◆ Task to complete:
From the listing below, set down exactly the lines between the one holding "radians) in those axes" and the one holding "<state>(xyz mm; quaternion", inclusive. No other line is wanted.

◆ Records shown:
=-=-=

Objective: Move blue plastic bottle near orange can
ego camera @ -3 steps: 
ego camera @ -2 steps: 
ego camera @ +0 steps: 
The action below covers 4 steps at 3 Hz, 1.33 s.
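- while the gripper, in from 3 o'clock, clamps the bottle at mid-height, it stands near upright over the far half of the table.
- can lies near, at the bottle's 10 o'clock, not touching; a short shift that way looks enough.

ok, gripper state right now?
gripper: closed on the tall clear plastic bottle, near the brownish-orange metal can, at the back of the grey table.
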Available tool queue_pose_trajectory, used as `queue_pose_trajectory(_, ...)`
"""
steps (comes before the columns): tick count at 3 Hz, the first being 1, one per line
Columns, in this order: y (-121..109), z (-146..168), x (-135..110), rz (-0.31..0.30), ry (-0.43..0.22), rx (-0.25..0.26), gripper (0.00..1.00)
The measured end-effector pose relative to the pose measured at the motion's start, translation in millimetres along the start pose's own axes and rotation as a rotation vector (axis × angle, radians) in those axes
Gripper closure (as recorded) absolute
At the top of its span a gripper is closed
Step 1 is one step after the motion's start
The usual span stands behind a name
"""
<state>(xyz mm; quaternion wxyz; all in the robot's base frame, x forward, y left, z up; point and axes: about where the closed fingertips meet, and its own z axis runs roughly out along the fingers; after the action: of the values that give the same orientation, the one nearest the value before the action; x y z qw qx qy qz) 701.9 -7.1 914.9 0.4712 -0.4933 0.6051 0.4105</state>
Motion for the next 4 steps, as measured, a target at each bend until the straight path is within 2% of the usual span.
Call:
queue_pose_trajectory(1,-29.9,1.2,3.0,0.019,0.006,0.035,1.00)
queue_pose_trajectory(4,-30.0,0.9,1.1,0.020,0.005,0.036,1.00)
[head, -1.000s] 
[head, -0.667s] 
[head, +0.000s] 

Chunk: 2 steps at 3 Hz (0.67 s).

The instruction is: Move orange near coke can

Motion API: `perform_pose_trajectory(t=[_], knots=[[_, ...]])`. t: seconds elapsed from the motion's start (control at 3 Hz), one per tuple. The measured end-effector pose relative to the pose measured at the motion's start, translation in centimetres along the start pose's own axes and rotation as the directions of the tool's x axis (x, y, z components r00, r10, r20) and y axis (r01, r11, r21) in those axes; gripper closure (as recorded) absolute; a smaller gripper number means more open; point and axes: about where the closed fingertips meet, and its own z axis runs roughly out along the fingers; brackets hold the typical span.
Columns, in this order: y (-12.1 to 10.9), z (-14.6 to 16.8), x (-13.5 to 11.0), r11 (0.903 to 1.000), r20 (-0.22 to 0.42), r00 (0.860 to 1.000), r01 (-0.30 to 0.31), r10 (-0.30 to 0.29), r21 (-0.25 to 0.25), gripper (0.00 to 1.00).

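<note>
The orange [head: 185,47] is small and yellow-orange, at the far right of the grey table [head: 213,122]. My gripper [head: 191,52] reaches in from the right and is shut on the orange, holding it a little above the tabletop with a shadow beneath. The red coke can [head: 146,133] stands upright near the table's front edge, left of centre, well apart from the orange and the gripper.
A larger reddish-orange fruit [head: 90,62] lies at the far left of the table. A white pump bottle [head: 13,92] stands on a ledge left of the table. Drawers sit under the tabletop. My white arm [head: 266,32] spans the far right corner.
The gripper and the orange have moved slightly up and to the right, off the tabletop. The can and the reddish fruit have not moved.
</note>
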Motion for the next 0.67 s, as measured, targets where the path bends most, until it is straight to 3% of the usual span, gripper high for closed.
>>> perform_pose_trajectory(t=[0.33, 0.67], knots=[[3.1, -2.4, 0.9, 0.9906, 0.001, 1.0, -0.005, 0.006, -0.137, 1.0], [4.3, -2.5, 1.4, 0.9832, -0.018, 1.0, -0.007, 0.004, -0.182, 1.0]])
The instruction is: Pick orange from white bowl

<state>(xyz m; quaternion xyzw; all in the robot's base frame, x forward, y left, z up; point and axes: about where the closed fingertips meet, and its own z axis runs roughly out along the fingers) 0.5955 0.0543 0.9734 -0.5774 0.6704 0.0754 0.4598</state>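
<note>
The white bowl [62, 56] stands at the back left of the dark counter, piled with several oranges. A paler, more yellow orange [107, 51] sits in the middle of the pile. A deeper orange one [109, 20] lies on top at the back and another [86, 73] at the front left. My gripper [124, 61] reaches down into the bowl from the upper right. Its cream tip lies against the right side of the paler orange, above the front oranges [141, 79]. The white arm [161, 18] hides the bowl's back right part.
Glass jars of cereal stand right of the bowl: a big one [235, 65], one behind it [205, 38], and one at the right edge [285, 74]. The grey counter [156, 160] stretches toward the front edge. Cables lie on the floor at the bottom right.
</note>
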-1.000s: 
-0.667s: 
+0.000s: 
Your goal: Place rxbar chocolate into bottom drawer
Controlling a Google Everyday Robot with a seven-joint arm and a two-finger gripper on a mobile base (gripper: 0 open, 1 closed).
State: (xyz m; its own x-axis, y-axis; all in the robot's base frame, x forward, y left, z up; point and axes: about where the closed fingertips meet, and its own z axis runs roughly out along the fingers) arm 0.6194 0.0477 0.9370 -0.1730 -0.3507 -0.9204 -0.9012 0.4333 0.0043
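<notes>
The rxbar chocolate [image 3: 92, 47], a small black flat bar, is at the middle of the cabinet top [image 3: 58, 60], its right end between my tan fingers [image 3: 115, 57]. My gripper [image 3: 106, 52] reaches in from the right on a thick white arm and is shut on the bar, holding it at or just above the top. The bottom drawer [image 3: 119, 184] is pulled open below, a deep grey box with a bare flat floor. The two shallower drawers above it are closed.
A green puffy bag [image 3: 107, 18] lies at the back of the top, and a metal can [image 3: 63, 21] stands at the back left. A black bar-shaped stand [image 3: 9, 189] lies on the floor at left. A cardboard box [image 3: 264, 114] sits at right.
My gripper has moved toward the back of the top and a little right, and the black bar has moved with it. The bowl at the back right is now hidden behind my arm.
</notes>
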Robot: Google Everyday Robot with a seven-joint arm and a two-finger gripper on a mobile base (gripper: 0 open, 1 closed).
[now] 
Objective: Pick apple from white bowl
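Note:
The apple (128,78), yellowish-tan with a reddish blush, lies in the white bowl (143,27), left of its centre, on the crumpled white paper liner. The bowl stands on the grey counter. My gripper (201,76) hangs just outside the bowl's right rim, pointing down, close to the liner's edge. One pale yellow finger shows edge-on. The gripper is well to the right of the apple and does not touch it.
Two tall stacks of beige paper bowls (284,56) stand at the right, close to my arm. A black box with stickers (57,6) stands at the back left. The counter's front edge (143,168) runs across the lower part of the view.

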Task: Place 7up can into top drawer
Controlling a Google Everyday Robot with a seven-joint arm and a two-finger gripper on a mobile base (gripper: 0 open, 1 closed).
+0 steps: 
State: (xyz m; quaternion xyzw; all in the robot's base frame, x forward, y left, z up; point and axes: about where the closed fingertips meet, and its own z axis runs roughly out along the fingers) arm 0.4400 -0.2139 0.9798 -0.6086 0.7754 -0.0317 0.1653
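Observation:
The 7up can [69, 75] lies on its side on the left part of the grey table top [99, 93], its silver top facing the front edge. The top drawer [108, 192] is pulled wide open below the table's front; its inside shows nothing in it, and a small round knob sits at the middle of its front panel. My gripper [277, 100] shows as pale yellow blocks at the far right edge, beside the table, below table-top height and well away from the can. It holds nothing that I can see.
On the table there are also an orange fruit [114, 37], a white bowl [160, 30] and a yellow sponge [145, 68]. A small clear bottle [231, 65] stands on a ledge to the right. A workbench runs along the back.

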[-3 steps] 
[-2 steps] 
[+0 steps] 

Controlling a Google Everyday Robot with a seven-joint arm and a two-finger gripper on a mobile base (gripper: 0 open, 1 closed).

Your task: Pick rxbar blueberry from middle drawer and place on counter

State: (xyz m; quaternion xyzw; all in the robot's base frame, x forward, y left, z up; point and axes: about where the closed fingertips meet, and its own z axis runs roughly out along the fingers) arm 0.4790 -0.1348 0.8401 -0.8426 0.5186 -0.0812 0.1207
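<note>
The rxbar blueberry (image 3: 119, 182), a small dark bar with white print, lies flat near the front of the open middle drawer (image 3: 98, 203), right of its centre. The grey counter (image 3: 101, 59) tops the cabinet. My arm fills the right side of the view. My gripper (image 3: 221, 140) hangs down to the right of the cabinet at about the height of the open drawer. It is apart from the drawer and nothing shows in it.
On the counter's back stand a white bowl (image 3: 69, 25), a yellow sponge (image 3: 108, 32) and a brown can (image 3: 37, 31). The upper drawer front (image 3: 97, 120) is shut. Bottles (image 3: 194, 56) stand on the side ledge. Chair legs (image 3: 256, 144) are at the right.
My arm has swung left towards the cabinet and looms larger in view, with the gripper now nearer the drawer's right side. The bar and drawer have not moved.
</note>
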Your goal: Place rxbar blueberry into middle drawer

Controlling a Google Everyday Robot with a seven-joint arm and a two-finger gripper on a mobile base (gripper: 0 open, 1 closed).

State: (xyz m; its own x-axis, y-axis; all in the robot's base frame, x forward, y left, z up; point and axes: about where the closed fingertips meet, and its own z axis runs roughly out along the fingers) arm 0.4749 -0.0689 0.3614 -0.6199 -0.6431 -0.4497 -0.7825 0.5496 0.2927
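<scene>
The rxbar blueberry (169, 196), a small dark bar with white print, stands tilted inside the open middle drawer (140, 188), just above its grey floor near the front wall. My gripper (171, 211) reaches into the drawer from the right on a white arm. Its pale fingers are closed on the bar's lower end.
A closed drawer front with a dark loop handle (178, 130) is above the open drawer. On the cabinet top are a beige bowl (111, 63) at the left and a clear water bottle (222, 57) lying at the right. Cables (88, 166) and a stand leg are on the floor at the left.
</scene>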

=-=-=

◆ Exercise result:
The measured end-effector pose relative to the pose measured at the motion's start, translation in millimetres along the start pose's own axes and rotation as a rotation vector (axis × angle, radians) in those axes
Gripper closure (as recorded) absolute
At the top of its span a gripper is closed
Step 1 is one step after the motion's start
The usual span stands behind a name
"""
<state>(xyz mm; quaternion wxyz; all in the robot's base frame, x forward, y left, z up; point and axes: about where the closed fingertips meet, and its own z axis runs roughly out along the fingers; after the action: of the values that give the same orientation, the one nearest the value before the action; x y z qw qx qy qz) 701.9 -7.1 914.9 0.4712 -0.4933 0.6051 0.4105</state>

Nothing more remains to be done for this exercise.